In nebenstehendem Schreiben sind die Durchhalteappelle des Regimes aus der zweiten Kriegshälfte reformuliert, die hier individuell angeeignet und in Zuversichtsäußerungen transformiert werden. Ein weiteres Mal steht die Verbindung vom – nunmehr „so arg bedrängte[n]“ – „Volk“ und dessen „Führung“ durch Adolf Hitler im Zentrum. Ihm traut der Gratulant zu, den schon „so weit in deutsche Landstriche eingedrungenen Feind“ doch noch besiegen zu können.
Selbst Gestaltungsentwürfe für eine nationalsozialistische Zukunft scheinen noch möglich. Diese werden den imaginierten Plänen „des auch jetzt wieder so maßlos überheblichen Weltjudentums“ gegenübergestellt – ein Widerhall der antisemitischen NS-Kriegsschuldpropaganda.

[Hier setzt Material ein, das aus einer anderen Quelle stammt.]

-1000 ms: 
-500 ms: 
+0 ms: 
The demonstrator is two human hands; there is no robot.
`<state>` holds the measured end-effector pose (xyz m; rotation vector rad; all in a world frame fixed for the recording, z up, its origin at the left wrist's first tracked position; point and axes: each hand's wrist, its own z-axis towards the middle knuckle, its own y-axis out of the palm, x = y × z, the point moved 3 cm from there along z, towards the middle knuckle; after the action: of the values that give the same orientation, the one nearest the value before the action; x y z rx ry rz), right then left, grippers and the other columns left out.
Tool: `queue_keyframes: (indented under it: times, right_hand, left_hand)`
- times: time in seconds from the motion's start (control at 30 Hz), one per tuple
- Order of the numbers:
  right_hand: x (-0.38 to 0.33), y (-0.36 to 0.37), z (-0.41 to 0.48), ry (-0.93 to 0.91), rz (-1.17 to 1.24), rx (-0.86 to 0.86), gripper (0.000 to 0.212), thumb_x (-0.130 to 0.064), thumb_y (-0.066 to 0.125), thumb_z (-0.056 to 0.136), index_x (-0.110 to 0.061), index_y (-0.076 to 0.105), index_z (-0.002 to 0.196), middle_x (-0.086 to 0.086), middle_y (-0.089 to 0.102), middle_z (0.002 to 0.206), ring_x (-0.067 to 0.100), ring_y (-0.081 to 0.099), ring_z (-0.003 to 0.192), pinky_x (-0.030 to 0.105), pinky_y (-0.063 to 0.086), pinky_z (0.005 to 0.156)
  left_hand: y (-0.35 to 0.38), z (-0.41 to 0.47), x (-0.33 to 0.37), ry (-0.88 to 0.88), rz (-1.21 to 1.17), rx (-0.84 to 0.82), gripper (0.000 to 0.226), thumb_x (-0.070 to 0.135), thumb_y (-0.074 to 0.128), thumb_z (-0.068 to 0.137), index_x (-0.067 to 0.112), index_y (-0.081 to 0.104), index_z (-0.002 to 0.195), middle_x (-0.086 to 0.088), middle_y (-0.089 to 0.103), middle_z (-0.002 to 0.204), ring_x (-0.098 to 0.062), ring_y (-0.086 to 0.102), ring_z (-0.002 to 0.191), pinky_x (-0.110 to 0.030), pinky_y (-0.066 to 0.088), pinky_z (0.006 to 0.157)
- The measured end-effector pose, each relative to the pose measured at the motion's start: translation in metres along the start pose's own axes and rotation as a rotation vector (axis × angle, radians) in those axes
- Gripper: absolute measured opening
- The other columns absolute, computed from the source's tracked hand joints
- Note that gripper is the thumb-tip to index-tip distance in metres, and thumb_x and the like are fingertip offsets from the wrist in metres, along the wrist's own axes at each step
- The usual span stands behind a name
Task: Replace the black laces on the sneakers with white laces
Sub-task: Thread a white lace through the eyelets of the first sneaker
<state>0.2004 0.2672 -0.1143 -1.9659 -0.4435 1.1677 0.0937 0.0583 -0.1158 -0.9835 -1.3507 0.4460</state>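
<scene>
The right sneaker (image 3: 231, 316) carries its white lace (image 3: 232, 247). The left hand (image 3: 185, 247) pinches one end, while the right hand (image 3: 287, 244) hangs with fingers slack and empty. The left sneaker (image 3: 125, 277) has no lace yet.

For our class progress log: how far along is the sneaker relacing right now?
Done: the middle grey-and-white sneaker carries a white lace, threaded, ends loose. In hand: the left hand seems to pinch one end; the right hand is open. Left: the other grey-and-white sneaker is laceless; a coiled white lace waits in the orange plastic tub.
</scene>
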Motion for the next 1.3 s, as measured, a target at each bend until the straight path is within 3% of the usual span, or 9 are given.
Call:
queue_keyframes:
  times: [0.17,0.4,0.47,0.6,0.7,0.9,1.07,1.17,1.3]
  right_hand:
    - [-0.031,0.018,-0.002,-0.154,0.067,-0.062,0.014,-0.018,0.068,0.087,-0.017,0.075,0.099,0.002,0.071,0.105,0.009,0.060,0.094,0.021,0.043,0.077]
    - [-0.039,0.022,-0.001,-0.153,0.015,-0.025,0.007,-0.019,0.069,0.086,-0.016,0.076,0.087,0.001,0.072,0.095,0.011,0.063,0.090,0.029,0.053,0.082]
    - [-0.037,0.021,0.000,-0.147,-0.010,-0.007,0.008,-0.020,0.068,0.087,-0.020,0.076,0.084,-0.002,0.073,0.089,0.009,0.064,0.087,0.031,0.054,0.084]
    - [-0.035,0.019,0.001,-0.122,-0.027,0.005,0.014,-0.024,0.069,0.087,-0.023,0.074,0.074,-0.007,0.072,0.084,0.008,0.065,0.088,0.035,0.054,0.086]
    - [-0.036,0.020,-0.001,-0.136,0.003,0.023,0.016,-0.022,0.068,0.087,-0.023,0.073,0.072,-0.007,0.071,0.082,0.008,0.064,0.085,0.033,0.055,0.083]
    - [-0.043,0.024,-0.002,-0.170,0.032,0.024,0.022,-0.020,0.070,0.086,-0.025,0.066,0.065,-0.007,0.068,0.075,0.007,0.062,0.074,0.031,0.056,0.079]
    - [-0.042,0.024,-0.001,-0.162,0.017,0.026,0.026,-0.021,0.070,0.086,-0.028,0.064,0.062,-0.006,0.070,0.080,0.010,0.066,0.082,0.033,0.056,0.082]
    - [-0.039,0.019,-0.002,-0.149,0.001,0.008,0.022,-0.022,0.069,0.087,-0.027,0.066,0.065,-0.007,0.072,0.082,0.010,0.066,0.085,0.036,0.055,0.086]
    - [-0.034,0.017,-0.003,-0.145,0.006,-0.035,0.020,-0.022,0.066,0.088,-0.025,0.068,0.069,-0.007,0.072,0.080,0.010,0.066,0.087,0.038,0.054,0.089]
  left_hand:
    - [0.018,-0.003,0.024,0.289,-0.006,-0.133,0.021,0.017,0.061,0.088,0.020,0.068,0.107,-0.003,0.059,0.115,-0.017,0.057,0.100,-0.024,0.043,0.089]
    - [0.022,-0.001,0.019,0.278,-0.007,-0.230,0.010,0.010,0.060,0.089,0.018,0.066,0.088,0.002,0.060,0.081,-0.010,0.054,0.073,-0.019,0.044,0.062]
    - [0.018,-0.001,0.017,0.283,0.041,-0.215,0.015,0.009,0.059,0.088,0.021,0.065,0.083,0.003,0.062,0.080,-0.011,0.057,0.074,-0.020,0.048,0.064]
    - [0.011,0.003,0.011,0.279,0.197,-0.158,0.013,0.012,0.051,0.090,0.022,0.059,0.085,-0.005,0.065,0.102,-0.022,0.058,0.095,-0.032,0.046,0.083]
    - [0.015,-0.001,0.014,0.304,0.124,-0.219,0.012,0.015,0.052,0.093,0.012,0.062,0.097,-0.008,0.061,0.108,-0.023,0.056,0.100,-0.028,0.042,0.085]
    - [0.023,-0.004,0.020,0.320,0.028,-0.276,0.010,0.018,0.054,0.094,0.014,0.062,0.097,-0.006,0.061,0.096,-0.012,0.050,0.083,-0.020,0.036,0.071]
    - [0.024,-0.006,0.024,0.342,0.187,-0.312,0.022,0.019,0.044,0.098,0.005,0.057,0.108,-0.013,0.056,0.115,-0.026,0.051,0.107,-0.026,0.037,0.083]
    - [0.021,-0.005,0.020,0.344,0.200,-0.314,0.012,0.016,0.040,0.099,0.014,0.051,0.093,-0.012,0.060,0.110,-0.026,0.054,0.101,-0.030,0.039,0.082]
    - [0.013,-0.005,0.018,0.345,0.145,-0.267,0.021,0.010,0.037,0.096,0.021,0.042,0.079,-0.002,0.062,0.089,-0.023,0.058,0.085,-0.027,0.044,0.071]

Schließlich konnotiert der Verfasser seine Siegeswünsche religiös („Dabei erfülle Sie, mein Führer, ein weiteres göttliches Walten“), anknüpfend an einen Diskursstrang, der den „Führer-Mythos“ von Anfang an begleitete: Hitler als „Auserwählter“, als „Messias“, als von Gott Geschickter.
Im Vergleich zu den massenhaften Huldigungsschreiben, die in den Jahren 1933 bis 1939 und auch noch in den ersten Kriegsjahren an Hitler geschickt wurden, muss dieses Schreiben aus dem Frühjahr 1945 eher als Ausnahme gewertet werden. Und dennoch ist es aussagekräftig für die Tatsache, dass die Person Adolf Hitlers bis zum Kriegsende (und in die Nachkriegszeit hinein) von jenen bedeutenden Teilen der Bevölkerung, die ihn bis dahin unterstützt hatten, große Zustimmung erhielt.

Literaturverzeichnis

Primärquellen:

Ebeling, Theresa/Heidrich, Max/Jakob Kai u.a. (Hg.): „Geliebter Führer“. Briefe der Deutschen an Adolf Hitler, Berlin 2011.

Eberle, Henrik (Hg.): Briefe an Hitler. Ein Volk schreibt seinem Führer. Unbekannte Dokumente aus Moskauer Archiven – zum ersten Mal veröffentlicht, Bergisch Gladbach 2007.

Sekundärliteratur:

Kershaw, Ian: Der Hitler-Mythos. Führerkult und Volksmeinung, Stuttgart 1999.